Our young editor was coming to me because she wanted to both go and grow. She had a very serious boyfriend halfway across the country whom she wanted to marry. That would involve a move. And she wanted to grow in her next post – hoping to land a spot with a large urban daily where her boyfriend was living.

She was an excellent member of the team and I hated to see her go. But one of our corporate principles was: “You never get ahead holding other people back.” So I wrote down all her many wonderful qualities, listed her impressive skills, itemized her awards and put them all in a letter of recommendation to the editor of the paper for which she dreamed of working.

Before long she had an interview, and as a result of that interview she had a new job in the city where she wanted to live and build the next stage of her life.

She was thrilled.
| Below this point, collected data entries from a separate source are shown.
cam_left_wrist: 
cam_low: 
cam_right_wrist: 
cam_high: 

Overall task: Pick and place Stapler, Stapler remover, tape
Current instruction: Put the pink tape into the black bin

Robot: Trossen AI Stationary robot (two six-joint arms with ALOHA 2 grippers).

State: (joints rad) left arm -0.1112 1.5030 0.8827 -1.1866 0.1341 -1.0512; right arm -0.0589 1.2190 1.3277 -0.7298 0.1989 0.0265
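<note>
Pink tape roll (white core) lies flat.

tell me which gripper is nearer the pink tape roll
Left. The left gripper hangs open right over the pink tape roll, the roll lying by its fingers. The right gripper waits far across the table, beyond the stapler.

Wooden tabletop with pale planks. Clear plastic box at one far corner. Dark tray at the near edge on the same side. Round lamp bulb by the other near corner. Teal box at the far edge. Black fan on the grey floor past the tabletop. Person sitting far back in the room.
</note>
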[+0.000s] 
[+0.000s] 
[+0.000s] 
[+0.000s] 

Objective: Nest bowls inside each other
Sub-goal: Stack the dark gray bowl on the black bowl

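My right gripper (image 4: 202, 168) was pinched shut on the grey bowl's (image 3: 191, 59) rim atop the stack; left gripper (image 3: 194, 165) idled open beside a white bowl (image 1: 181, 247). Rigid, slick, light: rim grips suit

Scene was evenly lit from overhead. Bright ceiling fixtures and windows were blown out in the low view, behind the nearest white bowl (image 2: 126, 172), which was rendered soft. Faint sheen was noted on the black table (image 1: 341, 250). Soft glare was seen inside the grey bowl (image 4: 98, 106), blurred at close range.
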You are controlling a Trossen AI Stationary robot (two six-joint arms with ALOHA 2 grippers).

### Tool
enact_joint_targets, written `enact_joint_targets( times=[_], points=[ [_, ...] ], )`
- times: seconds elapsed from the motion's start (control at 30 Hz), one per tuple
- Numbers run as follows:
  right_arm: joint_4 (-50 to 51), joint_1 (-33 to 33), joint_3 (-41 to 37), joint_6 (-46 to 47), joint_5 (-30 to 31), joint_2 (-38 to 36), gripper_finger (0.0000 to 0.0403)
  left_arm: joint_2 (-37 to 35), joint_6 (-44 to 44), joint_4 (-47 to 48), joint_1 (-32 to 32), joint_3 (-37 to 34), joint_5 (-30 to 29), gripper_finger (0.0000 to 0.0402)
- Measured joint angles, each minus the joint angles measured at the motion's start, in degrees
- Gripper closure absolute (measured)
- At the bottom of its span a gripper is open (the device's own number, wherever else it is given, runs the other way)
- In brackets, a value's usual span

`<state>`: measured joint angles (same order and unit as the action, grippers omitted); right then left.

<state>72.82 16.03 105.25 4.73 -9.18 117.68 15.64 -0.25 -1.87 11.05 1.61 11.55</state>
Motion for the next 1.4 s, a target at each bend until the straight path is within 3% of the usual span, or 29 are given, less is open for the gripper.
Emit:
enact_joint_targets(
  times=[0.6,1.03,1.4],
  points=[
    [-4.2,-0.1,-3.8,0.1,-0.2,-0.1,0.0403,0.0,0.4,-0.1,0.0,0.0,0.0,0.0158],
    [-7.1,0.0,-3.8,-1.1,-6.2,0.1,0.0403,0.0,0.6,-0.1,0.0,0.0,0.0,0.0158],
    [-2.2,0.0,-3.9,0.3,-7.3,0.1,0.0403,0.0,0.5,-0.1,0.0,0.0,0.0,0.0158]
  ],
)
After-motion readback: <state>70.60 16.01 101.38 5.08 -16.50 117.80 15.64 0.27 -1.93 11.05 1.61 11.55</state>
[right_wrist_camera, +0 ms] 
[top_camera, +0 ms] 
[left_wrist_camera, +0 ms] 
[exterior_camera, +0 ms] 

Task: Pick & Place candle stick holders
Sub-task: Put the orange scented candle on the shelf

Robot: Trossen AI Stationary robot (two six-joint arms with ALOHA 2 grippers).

And so was I. Yes, we missed her – we missed her tremendously. But that’s not the point of this story. The point is that she grew and thrived. And so did we.

As word got around about how we treated people, we never suffered again from lack of applicants – or as I like to think of them, partners in growth and development.

During his distinguished career, Stephen Covey liked to talk about “win-win” resolutions. They’re always the best kind. And the most important ones always have to do with you and the people you’re leading.

As Jesus would tell you: If you love them, help them grow.